*** Begin section ***

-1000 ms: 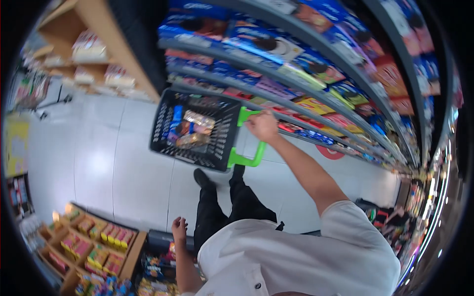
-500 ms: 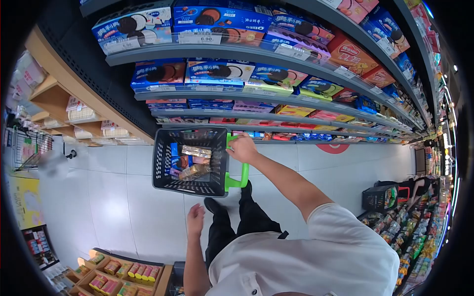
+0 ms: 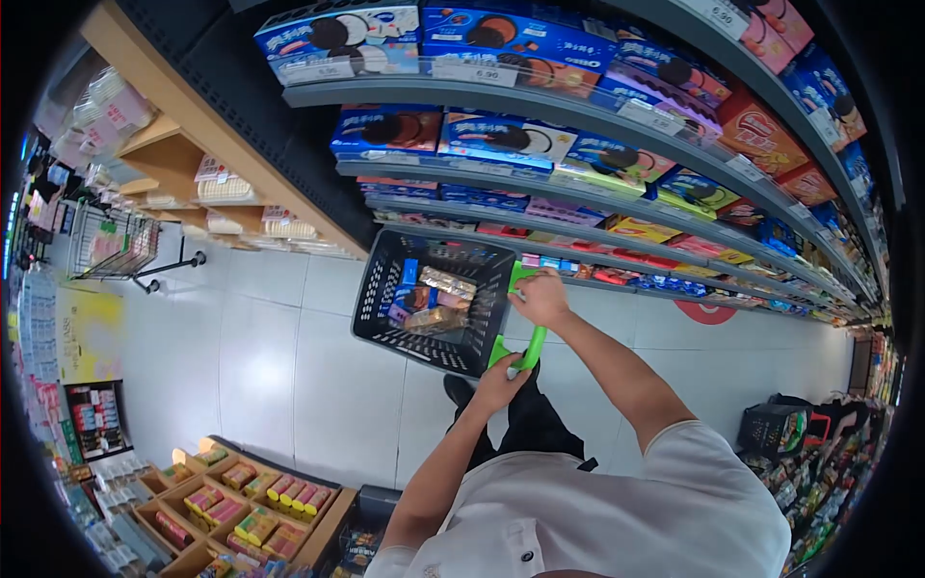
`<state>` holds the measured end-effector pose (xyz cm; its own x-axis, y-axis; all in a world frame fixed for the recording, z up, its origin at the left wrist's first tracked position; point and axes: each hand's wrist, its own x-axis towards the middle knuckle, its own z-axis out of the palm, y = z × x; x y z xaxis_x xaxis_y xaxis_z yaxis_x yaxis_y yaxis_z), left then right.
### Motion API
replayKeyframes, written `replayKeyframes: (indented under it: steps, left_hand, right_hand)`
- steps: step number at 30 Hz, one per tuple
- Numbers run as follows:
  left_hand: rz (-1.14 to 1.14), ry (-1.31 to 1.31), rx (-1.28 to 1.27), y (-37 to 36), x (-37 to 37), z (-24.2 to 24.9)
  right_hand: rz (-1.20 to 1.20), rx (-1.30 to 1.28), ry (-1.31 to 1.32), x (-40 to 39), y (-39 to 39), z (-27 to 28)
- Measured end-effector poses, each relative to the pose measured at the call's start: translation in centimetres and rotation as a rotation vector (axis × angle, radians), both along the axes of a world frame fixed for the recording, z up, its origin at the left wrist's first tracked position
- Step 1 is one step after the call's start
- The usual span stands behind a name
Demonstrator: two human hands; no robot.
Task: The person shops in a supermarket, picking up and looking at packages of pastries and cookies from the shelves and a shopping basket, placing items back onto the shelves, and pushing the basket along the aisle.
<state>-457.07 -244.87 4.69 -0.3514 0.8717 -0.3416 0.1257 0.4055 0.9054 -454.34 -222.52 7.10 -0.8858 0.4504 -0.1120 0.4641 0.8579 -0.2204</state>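
A dark perforated shopping basket hangs in front of me by its green handle. My right hand is wrapped round the upper part of the handle. Lower down, near the handle's bottom corner, my left hand closes round the green plastic. Inside the basket lie a blue cookie box and several clear-wrapped snack packs, one of them brownish.
Shelves of blue cookie boxes rise just beyond the basket. A wooden shelf edge runs along the left, with a wire cart farther off. Lower left stands a wooden snack display. Another basket is at right.
My left hand has moved up and right from beside the basket and taken hold of the handle. The view has shifted, so basket and shelves sit farther right.
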Motion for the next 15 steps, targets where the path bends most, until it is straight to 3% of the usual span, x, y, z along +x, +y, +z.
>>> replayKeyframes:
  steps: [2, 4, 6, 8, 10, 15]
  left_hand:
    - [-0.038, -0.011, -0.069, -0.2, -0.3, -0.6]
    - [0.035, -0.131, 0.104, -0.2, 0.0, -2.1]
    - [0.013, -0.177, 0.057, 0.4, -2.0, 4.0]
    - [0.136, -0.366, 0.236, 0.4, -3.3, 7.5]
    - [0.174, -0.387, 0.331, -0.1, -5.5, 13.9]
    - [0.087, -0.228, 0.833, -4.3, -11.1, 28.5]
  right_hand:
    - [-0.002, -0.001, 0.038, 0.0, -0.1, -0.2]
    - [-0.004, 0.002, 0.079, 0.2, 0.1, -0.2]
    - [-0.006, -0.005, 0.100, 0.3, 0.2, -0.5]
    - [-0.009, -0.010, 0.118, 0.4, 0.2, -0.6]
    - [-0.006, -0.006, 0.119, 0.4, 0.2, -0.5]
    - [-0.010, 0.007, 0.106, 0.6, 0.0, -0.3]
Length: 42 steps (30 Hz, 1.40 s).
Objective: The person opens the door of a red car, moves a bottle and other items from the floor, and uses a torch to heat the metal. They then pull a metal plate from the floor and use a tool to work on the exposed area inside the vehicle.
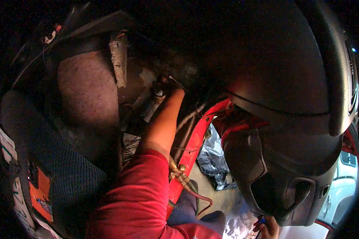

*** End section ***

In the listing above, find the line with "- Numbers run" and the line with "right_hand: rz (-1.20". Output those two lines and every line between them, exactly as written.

• **ANSWER BOX**
- Numbers run as follows:
  left_hand: rz (-1.14 to 1.14), ry (-1.31 to 1.31), rx (-1.28 to 1.27), y (-37 to 36), x (-37 to 37), z (-24.2 to 24.9)
  right_hand: rz (-1.20 to 1.20), rx (-1.30 to 1.28), ry (-1.31 to 1.32), x (-40 to 39), y (-39 to 39), z (-27 to 28)

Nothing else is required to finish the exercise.